ON THE HYGIENE OF COTTON PLANTATIONS AND THE MANAGEMENT OF NEGRO SLAVES.

By THOMAS AFFLECK, Esq., of Washington, Miss.

Link to biography.

[The following interesting communication, from an unprofessional gentleman of fine talents and extensive experience, was kindly furnished us in reply to some interrogatories we addressed to him last winter. Mr. Affleck is one of the most scientific agriculturists to be found in the Southern States, and is well known in this region as the author of the Southern Rural Almanac, a work abounding in useful information relative to planting, gardening, botany, soils, climate, etc. At present, we believe, his attention is devoted particularly to Horticulture, but he has been an extensive planter for a number of years.

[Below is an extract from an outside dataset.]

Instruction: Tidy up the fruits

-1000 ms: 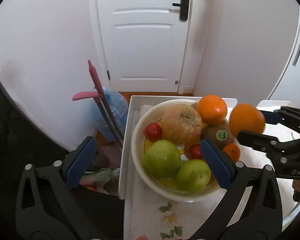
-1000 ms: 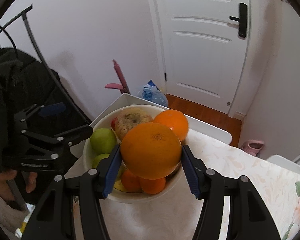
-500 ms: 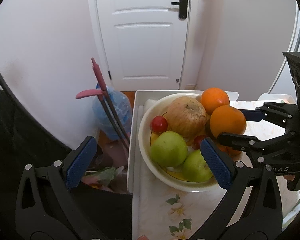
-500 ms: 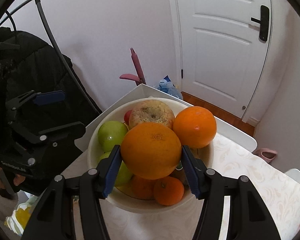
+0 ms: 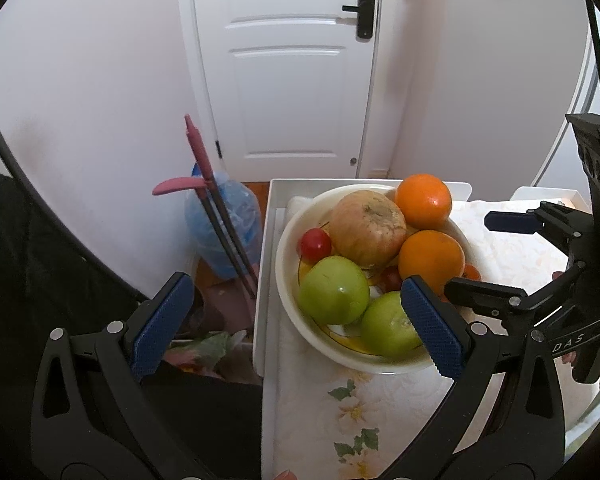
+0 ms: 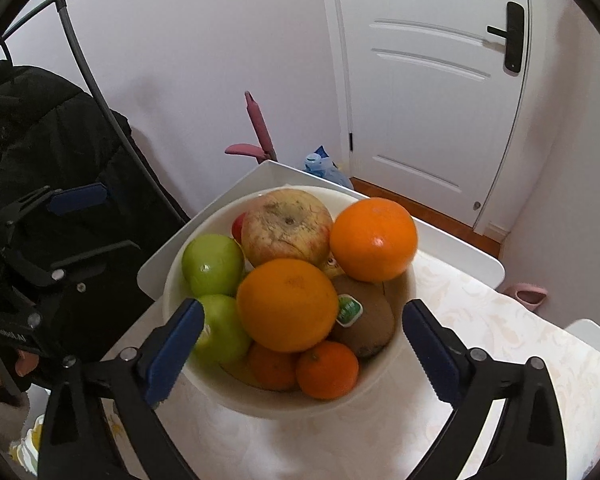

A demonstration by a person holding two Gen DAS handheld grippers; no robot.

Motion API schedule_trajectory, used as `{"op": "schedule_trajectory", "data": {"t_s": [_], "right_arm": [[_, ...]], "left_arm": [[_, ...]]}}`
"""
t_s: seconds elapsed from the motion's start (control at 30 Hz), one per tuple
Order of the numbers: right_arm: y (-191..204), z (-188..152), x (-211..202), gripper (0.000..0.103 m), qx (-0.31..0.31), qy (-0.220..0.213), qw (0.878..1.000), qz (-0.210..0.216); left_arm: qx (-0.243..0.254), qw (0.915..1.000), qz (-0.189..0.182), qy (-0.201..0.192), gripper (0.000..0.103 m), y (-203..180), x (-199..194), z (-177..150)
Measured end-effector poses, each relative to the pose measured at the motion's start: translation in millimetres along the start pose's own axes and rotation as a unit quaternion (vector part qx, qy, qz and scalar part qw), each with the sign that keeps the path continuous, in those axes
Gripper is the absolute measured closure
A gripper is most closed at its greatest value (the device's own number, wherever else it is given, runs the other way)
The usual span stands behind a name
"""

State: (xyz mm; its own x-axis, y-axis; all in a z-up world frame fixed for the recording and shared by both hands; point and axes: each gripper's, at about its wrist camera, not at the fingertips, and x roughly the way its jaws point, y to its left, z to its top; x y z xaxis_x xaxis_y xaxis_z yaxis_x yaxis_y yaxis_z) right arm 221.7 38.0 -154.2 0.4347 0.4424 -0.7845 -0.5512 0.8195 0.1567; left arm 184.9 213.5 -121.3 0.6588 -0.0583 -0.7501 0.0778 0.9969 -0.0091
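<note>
Since a second earlier, the right hand-held gripper [image 6: 300,344] went from clamping the big orange [image 6: 287,305] to jaws opening wide, pads clear on both sides. That orange sat on its own in the bowl [image 6: 172,280], resting on the pile: kiwi with sticker [image 6: 368,320] touching it on one side, green apple [image 6: 220,330] on the other, two small mandarins [image 6: 327,370] just below. It looked like the release was timed for once the fruit had support underneath, so it wouldn't roll.

Nearest in the left view: left hand-held gripper [image 5: 296,326] was spread wide, nothing between the pads, hovering over the bowl's near rim and bench [image 5: 312,420] edge. Probably parked there to stay out of the way, or ready to steady the bowl.

Mid: second green apple [image 6: 212,265] and a cherry tomato [image 5: 315,243] sat along the bowl's left side, the large mottled apple [image 6: 287,227] at centre back, the other orange [image 6: 374,240] perched high at the far right rim. That one looked least stable; heap was crowded.

Bowl sat near the bench's corner, on the floral cloth [image 5: 356,412].

Far: water jug [image 5: 224,224] and pink-handled tool [image 5: 198,152] on the floor, white door [image 5: 288,68] behind.
</note>
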Motion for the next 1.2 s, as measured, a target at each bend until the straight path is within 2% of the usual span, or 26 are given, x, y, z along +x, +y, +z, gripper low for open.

His efforts to introduce more system and order in the management of plantation affairs, by means of the ‘ Plantation Record,’ a blank book which he has admirably arranged for the purpose, are worthy of all praise. Nothing can be better calculated than the faithful keeping of such a record, to add a charm to that homely primeval employment, (tilling the ground,) which is by far the most important pursuit in this great and growing republic. This paper, in connection with that of Dr. Cartwright, is but the beginning of a series, to appear from year to year, which, we trust, will promote the true interest of the master, and ameliorate the condition of the slave. We commend Mr. Affleck’s paper to the careful perusal of our readers, both North and South.—Ed.]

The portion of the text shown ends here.